É assim que atravessamos o Onyar e nos preparamos para percorrer dois milénios (mais coisa menos coisa) de história. Atravessamo-lo de olhos postos no cartão-postal da cidade, os edifícios coloridos (a única excepção é a Casa Masó, a casa natal do arquitecto Rafael Masó, a única visitável, que se pinta de branco e azul, mas que daqui não se vê) que são as margens do Onyar a fingir-se o Arno (Florença) — nas cores, apenas, um jogo cromático definido pelos artistas Enric Ansesa e Jaume Faixó na década de 1980, porque a arquitectura é do início do século XX e a volumetria uma justaposição naturalmente anárquica, misturando varandas e janelas e alguma roupa a secar fora — tutelados pela silhueta da catedral que se esgueira entre telhados.
Buscando ruelas
Em dia de Festa das Flores sentimo-nos perseguidos por “Saint Peter” invocado ad nauseam em tema dos Coldplay interpretado em loop por uma banda de música.
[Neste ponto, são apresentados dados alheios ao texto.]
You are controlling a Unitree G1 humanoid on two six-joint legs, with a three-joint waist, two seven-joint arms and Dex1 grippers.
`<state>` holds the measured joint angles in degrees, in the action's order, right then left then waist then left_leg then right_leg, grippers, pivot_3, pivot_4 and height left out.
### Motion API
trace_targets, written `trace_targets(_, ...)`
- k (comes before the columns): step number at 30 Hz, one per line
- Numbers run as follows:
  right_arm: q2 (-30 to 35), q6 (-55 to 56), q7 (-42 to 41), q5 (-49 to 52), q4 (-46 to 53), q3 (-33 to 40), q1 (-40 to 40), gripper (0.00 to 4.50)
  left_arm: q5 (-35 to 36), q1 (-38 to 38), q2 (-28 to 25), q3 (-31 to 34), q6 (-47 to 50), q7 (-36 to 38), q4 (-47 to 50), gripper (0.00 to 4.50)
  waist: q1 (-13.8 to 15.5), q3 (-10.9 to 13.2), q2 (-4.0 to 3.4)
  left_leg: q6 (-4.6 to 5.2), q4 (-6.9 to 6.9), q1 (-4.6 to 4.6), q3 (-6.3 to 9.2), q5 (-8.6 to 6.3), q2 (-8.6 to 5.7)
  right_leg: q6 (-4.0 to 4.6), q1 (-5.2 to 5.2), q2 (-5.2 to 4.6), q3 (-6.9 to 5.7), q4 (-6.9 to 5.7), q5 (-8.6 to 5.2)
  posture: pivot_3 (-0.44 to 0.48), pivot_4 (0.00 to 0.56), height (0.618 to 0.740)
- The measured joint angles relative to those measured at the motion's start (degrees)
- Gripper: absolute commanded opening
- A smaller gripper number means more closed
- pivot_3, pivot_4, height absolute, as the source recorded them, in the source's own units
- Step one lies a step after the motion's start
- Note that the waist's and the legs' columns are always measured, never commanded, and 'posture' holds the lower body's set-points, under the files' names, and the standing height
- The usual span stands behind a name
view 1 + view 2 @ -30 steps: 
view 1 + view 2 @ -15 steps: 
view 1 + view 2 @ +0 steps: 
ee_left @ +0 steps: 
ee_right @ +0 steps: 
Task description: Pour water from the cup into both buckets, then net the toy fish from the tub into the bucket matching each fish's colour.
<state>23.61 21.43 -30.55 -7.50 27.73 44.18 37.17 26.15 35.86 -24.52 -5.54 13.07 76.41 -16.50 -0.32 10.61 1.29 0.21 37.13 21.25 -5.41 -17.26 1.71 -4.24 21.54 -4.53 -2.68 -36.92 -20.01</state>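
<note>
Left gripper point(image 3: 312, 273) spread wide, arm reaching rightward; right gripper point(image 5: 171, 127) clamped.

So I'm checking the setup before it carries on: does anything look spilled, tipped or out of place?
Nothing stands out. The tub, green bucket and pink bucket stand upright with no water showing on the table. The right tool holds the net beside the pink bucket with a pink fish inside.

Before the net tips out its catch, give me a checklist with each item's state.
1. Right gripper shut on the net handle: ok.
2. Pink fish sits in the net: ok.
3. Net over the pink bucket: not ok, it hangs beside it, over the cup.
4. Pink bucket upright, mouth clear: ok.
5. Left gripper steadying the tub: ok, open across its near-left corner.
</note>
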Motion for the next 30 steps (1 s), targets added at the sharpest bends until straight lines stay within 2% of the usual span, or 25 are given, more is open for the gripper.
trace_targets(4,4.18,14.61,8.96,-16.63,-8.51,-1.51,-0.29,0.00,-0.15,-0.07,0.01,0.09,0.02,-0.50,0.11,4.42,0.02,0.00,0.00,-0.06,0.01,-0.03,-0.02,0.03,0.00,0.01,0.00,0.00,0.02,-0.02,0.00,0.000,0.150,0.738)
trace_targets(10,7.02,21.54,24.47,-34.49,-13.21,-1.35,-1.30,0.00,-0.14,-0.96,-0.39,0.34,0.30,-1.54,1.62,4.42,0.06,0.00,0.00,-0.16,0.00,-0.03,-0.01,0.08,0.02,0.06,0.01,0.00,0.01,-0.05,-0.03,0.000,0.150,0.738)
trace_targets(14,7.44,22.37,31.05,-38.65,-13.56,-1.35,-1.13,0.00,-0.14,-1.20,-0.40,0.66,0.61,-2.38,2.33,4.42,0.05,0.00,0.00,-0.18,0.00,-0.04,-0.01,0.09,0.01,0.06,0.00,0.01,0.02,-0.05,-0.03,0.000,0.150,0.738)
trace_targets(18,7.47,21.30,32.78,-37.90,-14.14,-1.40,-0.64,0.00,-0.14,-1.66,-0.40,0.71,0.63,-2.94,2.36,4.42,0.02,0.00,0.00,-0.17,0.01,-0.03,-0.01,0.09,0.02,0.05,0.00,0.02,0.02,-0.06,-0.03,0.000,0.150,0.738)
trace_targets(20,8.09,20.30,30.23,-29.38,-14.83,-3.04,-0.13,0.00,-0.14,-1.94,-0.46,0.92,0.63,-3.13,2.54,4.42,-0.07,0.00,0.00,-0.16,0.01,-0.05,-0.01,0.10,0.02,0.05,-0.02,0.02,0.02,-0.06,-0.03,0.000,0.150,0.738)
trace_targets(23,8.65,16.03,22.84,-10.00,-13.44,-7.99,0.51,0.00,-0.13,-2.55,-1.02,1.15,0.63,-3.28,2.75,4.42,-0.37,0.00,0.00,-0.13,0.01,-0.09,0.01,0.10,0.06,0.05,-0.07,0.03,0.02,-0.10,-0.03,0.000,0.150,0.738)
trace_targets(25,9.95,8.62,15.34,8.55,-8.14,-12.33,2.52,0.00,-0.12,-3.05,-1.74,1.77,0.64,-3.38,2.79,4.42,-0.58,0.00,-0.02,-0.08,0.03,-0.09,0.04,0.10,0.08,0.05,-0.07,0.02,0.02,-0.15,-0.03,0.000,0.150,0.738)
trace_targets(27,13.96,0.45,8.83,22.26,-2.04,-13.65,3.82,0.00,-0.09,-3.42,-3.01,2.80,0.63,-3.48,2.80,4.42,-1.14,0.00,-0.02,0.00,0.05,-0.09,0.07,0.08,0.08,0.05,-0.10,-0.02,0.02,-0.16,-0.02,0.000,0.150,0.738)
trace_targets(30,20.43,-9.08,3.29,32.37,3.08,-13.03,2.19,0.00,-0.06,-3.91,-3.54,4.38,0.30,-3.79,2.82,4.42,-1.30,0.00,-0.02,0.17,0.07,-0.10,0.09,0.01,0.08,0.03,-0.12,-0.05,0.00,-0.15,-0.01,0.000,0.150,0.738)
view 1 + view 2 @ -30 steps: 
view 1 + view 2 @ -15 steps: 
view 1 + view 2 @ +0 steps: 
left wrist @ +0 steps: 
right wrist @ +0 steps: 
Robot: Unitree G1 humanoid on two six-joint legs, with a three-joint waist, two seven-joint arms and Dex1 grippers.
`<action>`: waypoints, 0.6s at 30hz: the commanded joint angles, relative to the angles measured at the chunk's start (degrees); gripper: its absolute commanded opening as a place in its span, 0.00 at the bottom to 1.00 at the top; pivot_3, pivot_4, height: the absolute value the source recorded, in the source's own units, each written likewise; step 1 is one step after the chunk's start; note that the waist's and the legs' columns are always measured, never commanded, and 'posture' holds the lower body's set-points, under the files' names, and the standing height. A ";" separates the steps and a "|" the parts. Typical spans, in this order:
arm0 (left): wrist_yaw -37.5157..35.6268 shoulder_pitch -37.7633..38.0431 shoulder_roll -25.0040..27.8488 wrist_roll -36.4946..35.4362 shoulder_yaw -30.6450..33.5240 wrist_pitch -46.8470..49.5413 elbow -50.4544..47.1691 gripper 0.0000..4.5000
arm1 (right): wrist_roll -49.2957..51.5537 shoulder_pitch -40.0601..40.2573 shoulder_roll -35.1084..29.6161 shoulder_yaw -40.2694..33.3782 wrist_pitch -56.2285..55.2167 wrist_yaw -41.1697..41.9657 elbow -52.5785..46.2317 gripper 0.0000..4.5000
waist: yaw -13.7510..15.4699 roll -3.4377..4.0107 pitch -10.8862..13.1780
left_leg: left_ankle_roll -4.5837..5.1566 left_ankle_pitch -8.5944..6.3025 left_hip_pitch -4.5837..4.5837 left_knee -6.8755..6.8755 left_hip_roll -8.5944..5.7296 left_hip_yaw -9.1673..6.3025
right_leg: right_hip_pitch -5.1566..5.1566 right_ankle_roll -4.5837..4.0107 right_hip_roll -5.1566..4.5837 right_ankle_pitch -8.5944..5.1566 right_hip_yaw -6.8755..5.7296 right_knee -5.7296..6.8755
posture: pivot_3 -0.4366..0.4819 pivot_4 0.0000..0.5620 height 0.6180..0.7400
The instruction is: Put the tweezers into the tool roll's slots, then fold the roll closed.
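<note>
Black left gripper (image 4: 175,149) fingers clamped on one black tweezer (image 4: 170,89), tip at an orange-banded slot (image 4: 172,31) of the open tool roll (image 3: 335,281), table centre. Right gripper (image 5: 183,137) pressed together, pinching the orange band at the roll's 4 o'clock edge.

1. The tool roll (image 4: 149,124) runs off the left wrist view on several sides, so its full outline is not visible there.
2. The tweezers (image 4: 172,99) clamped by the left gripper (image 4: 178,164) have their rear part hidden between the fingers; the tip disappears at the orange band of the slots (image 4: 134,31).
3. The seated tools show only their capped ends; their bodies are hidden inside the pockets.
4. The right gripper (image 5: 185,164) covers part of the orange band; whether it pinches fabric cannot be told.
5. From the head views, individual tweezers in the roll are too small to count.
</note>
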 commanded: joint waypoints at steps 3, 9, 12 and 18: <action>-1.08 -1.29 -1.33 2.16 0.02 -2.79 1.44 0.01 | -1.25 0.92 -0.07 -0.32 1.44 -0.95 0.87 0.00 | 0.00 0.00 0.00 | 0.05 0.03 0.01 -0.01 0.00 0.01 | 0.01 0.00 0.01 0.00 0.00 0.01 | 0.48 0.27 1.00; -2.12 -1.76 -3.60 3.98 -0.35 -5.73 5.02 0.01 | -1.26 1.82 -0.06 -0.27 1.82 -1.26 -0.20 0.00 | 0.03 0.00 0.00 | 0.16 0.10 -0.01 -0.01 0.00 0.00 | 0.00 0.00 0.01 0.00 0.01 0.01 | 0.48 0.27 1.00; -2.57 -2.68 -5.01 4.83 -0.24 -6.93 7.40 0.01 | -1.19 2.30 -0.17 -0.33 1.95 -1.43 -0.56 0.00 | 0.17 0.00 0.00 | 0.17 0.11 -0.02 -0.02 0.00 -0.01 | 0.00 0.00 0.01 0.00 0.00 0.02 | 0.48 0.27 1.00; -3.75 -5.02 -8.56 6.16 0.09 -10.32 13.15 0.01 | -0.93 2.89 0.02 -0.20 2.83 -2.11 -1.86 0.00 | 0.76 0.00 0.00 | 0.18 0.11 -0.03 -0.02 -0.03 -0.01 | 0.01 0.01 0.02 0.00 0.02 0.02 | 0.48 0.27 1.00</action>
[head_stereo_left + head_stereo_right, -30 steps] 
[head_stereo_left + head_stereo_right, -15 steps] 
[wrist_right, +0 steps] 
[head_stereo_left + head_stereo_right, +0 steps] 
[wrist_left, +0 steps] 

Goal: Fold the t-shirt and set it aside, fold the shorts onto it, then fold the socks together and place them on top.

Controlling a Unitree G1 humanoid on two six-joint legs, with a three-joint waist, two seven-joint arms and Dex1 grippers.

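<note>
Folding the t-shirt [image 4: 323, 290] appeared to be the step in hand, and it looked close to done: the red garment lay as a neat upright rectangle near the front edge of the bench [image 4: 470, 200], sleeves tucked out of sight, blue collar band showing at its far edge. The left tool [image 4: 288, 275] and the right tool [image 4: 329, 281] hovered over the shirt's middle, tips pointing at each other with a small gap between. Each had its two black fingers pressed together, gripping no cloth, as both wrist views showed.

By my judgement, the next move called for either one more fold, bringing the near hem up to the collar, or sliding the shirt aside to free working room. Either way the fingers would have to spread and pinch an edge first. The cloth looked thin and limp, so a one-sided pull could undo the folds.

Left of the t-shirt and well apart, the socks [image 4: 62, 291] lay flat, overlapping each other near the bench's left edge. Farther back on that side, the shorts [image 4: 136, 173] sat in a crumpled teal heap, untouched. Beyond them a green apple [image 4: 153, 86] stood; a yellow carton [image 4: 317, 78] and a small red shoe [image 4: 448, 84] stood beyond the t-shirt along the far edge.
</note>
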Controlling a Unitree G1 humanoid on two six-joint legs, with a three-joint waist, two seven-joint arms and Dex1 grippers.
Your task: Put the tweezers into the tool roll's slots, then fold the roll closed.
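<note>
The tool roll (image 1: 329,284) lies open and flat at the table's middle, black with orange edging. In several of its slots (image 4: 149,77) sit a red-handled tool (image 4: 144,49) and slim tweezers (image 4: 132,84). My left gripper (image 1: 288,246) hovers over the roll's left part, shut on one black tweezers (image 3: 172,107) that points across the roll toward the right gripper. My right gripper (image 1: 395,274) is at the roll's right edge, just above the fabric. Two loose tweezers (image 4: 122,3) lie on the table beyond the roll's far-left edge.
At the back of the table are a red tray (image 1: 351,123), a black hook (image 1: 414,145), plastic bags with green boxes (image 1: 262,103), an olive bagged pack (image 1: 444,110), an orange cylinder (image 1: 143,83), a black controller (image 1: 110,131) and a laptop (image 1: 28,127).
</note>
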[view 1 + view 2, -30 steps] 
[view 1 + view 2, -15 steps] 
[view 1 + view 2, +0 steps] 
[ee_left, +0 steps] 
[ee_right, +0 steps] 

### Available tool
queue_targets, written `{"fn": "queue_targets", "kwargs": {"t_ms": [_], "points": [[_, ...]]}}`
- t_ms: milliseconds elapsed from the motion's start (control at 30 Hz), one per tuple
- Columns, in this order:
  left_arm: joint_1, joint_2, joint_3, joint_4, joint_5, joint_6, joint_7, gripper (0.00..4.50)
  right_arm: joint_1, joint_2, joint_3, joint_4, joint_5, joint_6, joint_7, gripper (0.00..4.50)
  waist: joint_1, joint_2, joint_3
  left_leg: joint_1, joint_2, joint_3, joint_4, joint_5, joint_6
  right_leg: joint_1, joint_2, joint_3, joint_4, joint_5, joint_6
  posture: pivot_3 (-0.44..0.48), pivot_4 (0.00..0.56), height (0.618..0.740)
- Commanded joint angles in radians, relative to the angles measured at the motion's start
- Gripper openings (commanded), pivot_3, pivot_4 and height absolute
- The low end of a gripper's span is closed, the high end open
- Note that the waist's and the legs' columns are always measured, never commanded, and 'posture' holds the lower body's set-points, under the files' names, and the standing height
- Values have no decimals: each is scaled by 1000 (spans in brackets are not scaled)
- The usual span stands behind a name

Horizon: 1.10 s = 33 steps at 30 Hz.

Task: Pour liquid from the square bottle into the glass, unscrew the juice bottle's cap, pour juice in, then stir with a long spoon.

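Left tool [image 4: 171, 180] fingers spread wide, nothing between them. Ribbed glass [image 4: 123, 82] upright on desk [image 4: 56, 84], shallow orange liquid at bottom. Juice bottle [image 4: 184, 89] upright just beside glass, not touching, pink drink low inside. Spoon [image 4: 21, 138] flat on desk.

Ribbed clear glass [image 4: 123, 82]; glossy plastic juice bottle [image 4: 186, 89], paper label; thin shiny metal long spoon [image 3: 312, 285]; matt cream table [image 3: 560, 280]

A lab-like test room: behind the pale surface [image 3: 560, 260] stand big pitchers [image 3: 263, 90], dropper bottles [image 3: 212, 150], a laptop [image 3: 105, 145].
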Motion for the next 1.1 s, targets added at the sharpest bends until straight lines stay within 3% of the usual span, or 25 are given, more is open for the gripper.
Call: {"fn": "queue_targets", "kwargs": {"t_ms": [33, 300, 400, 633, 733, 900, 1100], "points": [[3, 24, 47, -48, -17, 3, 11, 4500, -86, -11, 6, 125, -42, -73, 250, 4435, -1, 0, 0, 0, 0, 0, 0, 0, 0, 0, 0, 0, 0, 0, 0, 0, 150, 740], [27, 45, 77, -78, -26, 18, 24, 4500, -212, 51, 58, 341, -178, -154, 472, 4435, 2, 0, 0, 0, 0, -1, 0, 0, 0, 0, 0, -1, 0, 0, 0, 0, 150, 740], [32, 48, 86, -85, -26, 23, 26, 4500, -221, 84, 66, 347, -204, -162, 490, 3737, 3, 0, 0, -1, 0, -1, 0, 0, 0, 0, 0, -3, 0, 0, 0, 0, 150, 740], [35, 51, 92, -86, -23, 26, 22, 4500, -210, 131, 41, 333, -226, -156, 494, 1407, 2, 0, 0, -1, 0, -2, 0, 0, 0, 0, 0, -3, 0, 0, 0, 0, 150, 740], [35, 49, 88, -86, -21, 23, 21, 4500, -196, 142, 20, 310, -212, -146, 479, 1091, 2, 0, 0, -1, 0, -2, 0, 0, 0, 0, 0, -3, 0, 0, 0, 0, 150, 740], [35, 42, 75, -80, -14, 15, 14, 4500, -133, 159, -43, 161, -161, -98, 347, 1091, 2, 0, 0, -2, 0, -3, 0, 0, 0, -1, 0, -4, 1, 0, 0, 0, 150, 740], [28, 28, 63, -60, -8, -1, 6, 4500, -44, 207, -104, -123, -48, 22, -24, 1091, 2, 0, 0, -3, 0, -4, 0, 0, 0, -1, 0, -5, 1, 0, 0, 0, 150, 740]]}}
Está à entrada da Ponte de Pedra (ou Ponte Isabel II), que no século XIX substituiu a ponte gótica original, mas continuamos a ouvi-la na Rambla de la Libertat, onde nos sentamos a refrescar-nos antes de nos perdermos (voluntariamente) por ruas e ruelas da zona histórica de Girona. A cidade oferece-se a esse callejar sem rumo, seguindo a intuição, que nos leva pela mão no dédalo do Call (a antiga judiaria), a ajoelhar diante da catedral e à entrada dos banhos árabes (que são românicos) — e aqui a muralha é decoração de jardins.
Mas estamos a adiantar-nos. A Rambla da Libertat é a fronteira com a Girona mais profundamente medieval — e avançando um pouco mais na rambla depressa passamos por edifícios com rés-do-chão rasgados em arcadas sucessivas e desalinhadas onde se alinham restaurantes e cafés, cujas esplanadas transbordam na rambla abrigada por copas frondosas. Estes estão do lado de “dentro”, que é como quem diz, oposto ao rio; do lado do rio, invisível, erguem-se edifícios do início do século XX, entre elas alguns exemplares do noucentisme, o “novecentismo”.
Estamos longe de qualquer academicismo quando nos metemos pelas arcadas buscando as ruelas que desenham o, imaginamos, miolo pétreo de Girona antiga (e não é um abuso de imaginação, já que Girona tem um dos conjuntos medievais mais bem preservados da Europa). Sim, as ruas são estreitas, os passos ecoam na pedra que está no chão e nas paredes que podem guardar rés-do-chão sem janelas ou livrarias, lojas de discos, bares e cafés de bairro, restaurantes. Cruzamos pórticos majestosos para pátios interiores de grandes casas feitas museus, passamos cruzamentos de ruas que parecem eles próprios pátios, tal a exiguidade, subimos (e descemos) ruas inclinadas cujo fim se perde para lá de curvas, trepamos escadarias tortas e outras imponentes, num sobe e desce sem direcção.
É assim que nos surge a Pujada (subida) de San Domènec que parece a súmula de tudo isto num cenário construído para filme, de tão perfeita que é aquela subida abraçada por pedra trabalhada em palácios e coroada por uma igreja. Temos a ruela íngreme de calçada que se transforma em degraus e se divide: em frente segue em escadaria até à fachada barroca e neoclássica da igreja de San Martí Sacosta, à esquerda passa sob a “ponte” seiscentista que une os dois edifícios que compõem o Palácio Agullana e continua a subir entre muros e curvas — a “praceta” que se forma nesta confluência funciona como uma câmara do tempo, congelado e idealizado em pedra (veja-se ainda um palácio renascentista), porém com o burburinho actual: nas escadarias sentam-se grupos de jovens, no Le Bistrot Girona continua a sentar-se à mesa — e, descobriremos, a ler-se: Javier Cercas dá início à acção do seu Soldados de Salamina precisamente neste restaurante, onde se encontrava, por exemplo, com Roberto Bolaño quando ele aqui viveu.